[Records from a dataset]
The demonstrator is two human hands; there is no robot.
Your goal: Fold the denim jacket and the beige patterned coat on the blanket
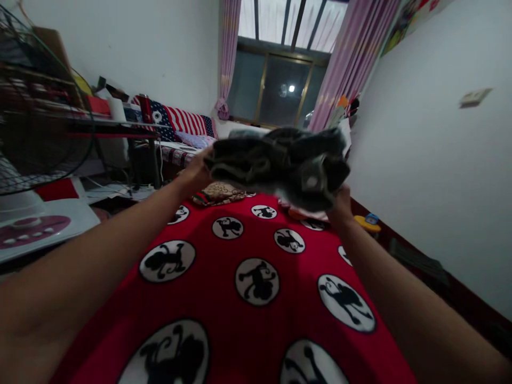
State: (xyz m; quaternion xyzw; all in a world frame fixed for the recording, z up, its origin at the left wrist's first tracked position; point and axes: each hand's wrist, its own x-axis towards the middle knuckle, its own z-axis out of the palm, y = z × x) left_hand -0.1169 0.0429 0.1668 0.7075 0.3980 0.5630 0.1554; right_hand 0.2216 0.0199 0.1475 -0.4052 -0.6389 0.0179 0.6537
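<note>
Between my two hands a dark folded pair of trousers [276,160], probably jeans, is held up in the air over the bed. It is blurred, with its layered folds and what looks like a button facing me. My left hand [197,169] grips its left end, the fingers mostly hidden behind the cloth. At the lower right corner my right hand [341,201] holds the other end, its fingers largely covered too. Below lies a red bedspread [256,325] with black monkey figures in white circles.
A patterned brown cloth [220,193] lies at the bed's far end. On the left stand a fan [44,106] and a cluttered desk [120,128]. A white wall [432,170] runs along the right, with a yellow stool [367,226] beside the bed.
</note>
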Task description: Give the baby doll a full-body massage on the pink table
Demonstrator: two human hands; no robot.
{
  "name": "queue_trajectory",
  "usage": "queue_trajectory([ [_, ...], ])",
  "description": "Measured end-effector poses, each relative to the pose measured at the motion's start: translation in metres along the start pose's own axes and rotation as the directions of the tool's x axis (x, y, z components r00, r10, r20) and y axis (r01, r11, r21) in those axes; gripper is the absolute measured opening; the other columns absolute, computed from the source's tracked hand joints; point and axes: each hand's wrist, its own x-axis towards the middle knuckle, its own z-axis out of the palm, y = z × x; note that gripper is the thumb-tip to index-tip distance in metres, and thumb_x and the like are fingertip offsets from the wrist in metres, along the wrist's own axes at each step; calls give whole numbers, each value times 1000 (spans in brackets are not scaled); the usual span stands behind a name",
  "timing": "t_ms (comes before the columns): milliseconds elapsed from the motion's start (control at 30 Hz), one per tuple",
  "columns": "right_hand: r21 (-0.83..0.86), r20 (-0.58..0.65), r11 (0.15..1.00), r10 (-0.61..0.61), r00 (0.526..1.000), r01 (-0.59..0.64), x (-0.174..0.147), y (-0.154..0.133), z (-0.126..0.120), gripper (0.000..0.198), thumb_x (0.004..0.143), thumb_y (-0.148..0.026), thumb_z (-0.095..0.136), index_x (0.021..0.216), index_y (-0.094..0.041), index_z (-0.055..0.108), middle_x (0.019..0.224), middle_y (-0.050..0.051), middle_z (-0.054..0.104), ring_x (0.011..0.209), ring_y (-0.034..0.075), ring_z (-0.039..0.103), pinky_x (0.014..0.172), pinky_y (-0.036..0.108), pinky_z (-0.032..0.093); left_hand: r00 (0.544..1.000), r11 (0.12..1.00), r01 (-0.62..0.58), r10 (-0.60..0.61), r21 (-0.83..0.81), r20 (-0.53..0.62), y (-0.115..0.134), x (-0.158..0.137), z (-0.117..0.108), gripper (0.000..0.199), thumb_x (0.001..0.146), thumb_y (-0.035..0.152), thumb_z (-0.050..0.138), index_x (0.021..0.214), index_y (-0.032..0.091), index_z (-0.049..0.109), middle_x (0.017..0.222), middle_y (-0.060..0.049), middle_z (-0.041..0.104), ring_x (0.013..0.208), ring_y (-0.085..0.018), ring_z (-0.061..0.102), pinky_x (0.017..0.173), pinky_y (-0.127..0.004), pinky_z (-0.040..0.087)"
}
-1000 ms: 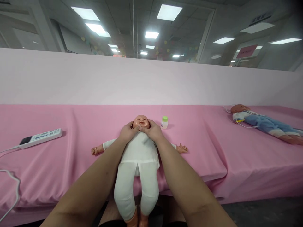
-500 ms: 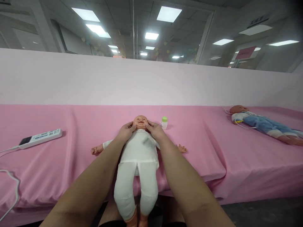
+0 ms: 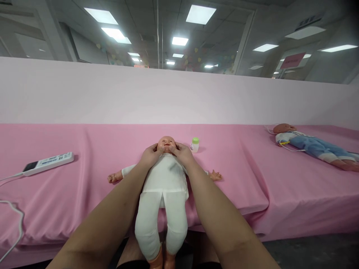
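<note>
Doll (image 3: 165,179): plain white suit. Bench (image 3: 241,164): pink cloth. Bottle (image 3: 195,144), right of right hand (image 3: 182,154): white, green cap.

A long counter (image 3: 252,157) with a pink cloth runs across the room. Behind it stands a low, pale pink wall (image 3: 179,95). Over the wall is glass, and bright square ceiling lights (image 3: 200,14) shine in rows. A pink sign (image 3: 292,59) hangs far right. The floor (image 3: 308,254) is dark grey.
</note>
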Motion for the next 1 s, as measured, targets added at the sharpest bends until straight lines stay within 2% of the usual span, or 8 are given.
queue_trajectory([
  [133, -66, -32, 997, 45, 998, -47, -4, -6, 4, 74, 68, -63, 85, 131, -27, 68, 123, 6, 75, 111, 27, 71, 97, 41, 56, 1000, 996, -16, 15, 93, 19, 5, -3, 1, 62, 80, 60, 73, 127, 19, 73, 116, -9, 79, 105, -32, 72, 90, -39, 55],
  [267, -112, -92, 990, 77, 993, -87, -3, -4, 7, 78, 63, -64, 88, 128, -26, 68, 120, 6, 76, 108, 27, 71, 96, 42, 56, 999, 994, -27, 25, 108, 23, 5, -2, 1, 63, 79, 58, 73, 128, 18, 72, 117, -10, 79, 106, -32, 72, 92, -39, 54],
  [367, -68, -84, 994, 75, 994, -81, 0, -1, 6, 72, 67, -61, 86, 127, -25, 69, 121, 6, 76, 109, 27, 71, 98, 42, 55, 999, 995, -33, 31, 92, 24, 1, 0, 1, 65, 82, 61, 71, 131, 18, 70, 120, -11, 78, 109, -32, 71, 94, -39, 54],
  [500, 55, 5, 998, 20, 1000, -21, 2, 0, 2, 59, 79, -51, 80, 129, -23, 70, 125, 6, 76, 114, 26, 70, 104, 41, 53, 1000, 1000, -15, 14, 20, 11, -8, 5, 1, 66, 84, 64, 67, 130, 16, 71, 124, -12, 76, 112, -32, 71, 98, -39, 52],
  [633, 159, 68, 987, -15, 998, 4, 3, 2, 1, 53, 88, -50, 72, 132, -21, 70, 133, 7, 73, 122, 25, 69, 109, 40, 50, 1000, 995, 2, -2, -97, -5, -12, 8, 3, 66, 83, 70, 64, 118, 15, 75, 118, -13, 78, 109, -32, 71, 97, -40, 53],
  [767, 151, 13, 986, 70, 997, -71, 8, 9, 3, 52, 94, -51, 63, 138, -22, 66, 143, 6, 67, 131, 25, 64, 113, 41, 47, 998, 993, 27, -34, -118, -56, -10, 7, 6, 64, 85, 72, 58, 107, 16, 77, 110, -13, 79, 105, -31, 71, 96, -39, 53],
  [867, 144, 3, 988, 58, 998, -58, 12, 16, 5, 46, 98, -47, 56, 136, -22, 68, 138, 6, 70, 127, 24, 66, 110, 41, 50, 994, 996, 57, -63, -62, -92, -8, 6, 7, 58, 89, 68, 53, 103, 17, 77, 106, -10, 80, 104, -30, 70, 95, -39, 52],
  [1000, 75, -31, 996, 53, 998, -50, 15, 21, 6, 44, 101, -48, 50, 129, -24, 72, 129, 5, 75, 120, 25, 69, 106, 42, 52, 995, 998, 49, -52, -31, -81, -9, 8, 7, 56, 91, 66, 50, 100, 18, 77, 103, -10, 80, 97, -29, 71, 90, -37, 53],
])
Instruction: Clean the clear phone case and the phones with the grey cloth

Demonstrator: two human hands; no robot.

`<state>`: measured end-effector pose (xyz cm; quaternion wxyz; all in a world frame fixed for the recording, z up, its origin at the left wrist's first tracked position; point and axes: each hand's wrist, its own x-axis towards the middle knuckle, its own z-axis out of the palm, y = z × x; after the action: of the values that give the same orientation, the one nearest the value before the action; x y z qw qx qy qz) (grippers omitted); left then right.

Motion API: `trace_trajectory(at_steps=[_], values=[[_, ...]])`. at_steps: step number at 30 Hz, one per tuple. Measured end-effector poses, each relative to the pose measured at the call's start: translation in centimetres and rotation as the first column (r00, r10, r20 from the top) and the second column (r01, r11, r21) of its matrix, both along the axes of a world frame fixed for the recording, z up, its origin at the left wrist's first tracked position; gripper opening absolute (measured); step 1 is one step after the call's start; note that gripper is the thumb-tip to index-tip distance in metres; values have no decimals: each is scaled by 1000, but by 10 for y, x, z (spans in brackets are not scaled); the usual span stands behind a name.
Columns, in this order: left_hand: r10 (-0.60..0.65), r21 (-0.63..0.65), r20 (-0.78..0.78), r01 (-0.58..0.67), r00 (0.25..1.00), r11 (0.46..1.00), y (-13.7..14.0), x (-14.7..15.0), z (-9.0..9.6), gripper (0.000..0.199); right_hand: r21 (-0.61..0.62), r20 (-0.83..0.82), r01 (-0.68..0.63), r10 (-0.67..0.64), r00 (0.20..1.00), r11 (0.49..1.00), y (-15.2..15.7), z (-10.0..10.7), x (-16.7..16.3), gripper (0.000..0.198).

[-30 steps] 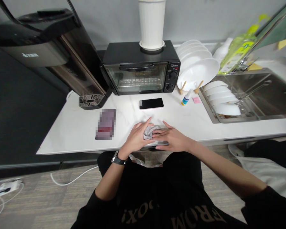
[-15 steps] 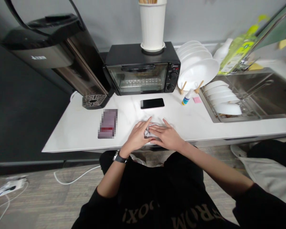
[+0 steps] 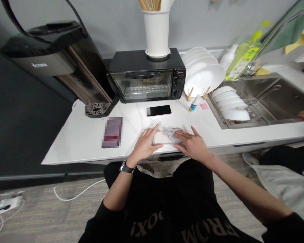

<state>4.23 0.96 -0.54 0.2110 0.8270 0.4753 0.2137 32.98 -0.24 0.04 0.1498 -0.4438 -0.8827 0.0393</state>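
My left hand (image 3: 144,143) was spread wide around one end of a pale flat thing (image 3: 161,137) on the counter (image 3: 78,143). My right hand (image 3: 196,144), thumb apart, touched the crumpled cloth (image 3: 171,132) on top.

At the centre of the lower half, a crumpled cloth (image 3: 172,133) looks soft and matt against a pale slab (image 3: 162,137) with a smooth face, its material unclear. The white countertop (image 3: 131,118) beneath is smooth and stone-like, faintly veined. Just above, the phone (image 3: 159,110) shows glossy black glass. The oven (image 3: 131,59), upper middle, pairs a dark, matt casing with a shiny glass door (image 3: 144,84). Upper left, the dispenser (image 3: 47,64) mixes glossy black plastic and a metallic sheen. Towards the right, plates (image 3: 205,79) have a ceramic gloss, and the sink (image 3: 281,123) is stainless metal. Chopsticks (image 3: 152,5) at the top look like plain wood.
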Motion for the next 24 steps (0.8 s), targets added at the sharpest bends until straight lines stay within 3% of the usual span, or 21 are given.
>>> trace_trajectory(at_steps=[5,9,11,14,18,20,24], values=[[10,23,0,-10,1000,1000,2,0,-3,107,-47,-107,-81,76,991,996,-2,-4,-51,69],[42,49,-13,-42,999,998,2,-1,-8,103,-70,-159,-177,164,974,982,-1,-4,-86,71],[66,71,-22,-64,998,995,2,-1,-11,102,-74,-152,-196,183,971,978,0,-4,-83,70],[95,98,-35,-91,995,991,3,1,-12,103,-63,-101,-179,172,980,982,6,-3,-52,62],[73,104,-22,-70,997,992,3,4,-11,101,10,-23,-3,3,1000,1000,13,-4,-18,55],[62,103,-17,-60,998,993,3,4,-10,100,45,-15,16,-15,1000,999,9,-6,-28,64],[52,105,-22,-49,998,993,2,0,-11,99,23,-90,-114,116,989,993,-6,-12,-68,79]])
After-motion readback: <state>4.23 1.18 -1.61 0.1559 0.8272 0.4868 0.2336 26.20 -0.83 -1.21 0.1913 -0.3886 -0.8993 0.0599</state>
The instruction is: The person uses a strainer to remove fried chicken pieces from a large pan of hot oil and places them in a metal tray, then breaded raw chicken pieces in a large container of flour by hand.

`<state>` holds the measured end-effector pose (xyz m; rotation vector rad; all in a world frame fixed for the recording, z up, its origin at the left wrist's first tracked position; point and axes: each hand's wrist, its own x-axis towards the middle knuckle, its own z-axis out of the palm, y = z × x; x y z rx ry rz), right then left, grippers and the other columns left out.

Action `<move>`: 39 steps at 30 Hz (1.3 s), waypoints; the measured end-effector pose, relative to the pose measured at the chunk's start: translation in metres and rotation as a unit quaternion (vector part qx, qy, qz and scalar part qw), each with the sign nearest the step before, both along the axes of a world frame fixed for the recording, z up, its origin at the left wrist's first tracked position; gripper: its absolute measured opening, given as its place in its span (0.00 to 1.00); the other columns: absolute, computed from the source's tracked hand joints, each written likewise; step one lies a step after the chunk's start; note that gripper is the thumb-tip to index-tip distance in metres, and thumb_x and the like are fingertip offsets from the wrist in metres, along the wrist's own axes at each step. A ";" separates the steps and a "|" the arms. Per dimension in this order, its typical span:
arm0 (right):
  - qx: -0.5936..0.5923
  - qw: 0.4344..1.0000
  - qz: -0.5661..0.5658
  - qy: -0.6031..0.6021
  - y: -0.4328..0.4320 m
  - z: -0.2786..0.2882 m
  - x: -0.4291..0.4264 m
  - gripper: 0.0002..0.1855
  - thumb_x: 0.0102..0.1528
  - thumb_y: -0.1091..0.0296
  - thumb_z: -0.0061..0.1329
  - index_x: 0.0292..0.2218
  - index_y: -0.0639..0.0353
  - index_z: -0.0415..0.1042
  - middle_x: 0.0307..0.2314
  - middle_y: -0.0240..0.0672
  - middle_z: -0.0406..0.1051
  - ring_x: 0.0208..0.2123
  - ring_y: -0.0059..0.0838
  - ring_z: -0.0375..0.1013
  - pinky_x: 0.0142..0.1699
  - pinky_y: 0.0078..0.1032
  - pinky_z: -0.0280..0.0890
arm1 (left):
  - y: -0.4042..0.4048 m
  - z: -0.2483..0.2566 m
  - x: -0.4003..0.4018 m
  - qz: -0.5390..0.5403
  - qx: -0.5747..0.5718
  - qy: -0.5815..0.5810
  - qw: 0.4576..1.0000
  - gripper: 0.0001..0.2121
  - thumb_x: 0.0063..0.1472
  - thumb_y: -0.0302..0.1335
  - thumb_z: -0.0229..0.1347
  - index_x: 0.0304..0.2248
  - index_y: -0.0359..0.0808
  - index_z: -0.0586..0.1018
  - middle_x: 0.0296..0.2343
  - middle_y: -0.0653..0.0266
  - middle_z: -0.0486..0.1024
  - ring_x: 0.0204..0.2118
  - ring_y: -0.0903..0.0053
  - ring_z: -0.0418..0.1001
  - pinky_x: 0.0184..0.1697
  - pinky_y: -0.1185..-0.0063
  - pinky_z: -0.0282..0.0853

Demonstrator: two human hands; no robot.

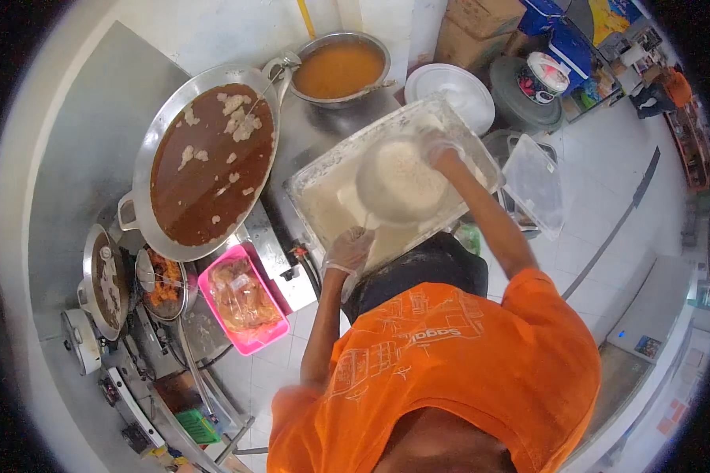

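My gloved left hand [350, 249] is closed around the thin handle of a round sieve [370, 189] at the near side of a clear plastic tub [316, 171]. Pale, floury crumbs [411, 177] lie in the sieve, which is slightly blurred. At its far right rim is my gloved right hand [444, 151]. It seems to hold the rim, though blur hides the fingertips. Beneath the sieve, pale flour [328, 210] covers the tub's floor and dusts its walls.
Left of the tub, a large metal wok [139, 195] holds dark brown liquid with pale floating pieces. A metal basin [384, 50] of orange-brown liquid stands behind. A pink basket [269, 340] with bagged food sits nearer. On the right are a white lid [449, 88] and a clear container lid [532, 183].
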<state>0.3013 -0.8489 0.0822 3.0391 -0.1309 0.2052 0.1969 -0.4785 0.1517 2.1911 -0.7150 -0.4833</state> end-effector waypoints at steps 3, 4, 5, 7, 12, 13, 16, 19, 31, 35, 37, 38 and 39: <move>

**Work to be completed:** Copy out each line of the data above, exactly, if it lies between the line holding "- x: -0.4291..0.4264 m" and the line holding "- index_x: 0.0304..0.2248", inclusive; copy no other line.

**Task result:**
  - x: -0.4291..0.4264 m
  - gripper: 0.0002..0.1855
  - thumb_x: 0.0102..0.1528
  - thumb_y: -0.1091..0.0296
  - thumb_z: -0.0061..0.1329
  - index_x: 0.0292..0.2218
  - index_y: -0.0639..0.0353
  - index_z: -0.0415..0.1042
  - middle_x: 0.0307..0.2314
  - middle_y: -0.0240..0.0672
  - middle_z: -0.0406..0.1051
  - ring_x: 0.0208..0.2123
  - ring_y: -0.0059..0.0838
  - ring_z: -0.0375..0.1013
  - pinky_x: 0.0142..0.1699
  - pinky_y: 0.0078..0.1032
  - pinky_z: -0.0280..0.0890
arm1 (left):
  - y: -0.4042..0.4048 m
  - z: -0.2483..0.2566 m
  - x: -0.4003..0.4018 m
  - qz: -0.5390..0.5403
  - qx: -0.5747..0.5718
  - qy: -0.5815..0.5810
  - qw: 0.4576..1.0000
  - gripper: 0.0001..0.2121
  - thumb_x: 0.0063..0.1472
  - thumb_y: -0.0302..0.1335
  - thumb_z: -0.0229..0.1347
  - index_x: 0.0304..0.2248

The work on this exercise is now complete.